We recognize our business has become more complex, with a number of moving parts, and we do want to help you get to the underlying performance of our business as we remain confident in our long term strategic direction. Starting with our financial results, we reported adjusted earnings per diluted share of $0.85 and GAAP diluted EPS of $0.65.

In the quarter, along with Alliance Boots, we announced a strategic long term relationship with AmerisourceBergen, one of the largest pharmaceutical supply chain companies in America. Through this relationship, we have formed a collaborative, integrated wholesale retail model here in the U.S., with a 10-year comprehensive primary distribution agreement for our branded and generic products.
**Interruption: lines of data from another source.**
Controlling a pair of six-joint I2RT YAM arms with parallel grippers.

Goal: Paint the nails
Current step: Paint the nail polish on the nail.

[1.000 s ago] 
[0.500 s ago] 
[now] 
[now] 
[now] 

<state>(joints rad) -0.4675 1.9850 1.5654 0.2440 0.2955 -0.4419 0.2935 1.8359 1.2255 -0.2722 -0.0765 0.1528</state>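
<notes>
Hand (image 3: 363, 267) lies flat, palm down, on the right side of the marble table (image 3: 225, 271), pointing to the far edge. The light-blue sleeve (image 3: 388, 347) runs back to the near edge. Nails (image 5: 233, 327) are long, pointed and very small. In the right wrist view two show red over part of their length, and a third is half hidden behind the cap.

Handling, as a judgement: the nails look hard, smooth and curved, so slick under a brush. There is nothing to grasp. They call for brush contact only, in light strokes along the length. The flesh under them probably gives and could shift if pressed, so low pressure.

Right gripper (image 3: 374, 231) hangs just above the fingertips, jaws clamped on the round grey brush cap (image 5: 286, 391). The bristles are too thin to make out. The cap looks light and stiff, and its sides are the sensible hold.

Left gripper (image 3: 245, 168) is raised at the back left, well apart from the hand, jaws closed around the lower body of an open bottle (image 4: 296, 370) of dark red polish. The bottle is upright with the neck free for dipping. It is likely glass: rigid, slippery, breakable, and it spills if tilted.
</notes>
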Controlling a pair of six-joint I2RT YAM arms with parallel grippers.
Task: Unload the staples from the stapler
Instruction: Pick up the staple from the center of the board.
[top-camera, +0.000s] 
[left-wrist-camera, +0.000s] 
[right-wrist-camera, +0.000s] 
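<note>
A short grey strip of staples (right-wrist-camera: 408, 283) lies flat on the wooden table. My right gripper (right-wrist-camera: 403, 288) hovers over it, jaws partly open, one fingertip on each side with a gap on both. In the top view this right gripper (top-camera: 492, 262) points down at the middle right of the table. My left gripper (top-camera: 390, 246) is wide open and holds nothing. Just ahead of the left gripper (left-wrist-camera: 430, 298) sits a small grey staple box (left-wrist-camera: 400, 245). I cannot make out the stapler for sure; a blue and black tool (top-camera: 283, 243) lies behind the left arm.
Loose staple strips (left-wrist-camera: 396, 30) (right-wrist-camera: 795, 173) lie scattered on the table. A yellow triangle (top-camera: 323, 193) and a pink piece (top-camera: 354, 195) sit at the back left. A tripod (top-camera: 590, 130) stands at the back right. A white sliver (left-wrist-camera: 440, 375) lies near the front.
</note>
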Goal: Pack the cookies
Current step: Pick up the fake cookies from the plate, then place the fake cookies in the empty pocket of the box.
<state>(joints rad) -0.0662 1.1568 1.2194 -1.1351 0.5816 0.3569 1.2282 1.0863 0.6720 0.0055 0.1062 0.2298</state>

Combined with our partnership with Alliance Boots, Europe’s leading fully integrated wholesale retail model, we are now best positioned to drive efficiency and innovation throughout the entire pharmaceutical supply chain, harnessing the benefits of global sourcing and making it easier for manufacturers to bring products to market and providing patients with better access to healthcare.

Cash flow from operations was $1.4 billion, with $1.1 billion in free cash flow, which is one of our strongest quarters for both. Earlier this month, we launched the Boots No 7 men’s product line in more than 5,000 stores across the country. We’ve already introduced with great success the No 7 women’s skincare line and other Boots products in four of our flagship locations, with more expansion planned.

And finally, our joint synergy program with Alliance Boots is meeting our expectations. We’re on track to deliver $125 million to $150 million in combined synergies, compared to our previous target of $100 million to $150 million.

Now let me walk through our quarterly results on a GAAP and non-GAAP adjusted basis. Sales came in at $18.3 billion, up 3.2%, from the same quarter a year ago. GAAP operating income for the quarter was $991 million, up 13.5% from $873 million for the same period last year.

Non-GAAP adjusted operating income for the quarter was $1.2 billion, up 22.9% from just over $1 billion in third quarter 2012. GAAP net earnings for the quarter were up 16.2%, from $537 million, or $0.62 per diluted share last year to $624 million, or $0.65 per diluted share.

The non-GAAP adjusted net earnings for this quarter were a record $812 million, or $0.85 per diluted share compared to adjusted net earnings of $628 million, or $0.72 per diluted share in the same quarter last year.

Turning to trends in gross profit dollars and SG&A dollars, in the third quarter, on a GAAP basis, our gross profit dollar growth increased 4.1%, or $208 million from a year ago. SG&A dollar growth increased 5.3%, or $221 million, compared to a year ago.

Now, on a non-GAAP basis, adjusted gross profit dollar growth increased $268 million, or 5.3% year over year. Non-GAAP adjusted SG&A dollar growth was up $182 million, or 4.5%. During the quarter, the rate of growth in adjusted FIFO gross profit dollars exceeded adjusted SG&A dollar growth by 80 basis points. You can see this was the first positive spread in six quarters, and we’re pleased that this is moving in the right direction.

Now let me update our progress on the three key strategic growth drivers we put in place last year to position our company for long term growth and value creation. First, on creating a well experience, while we’re seeing several positive indicators in our daily living business, such as increases in customer delight, basket size, and gross margins, our front-end sales and traffic are still not up to our expectations.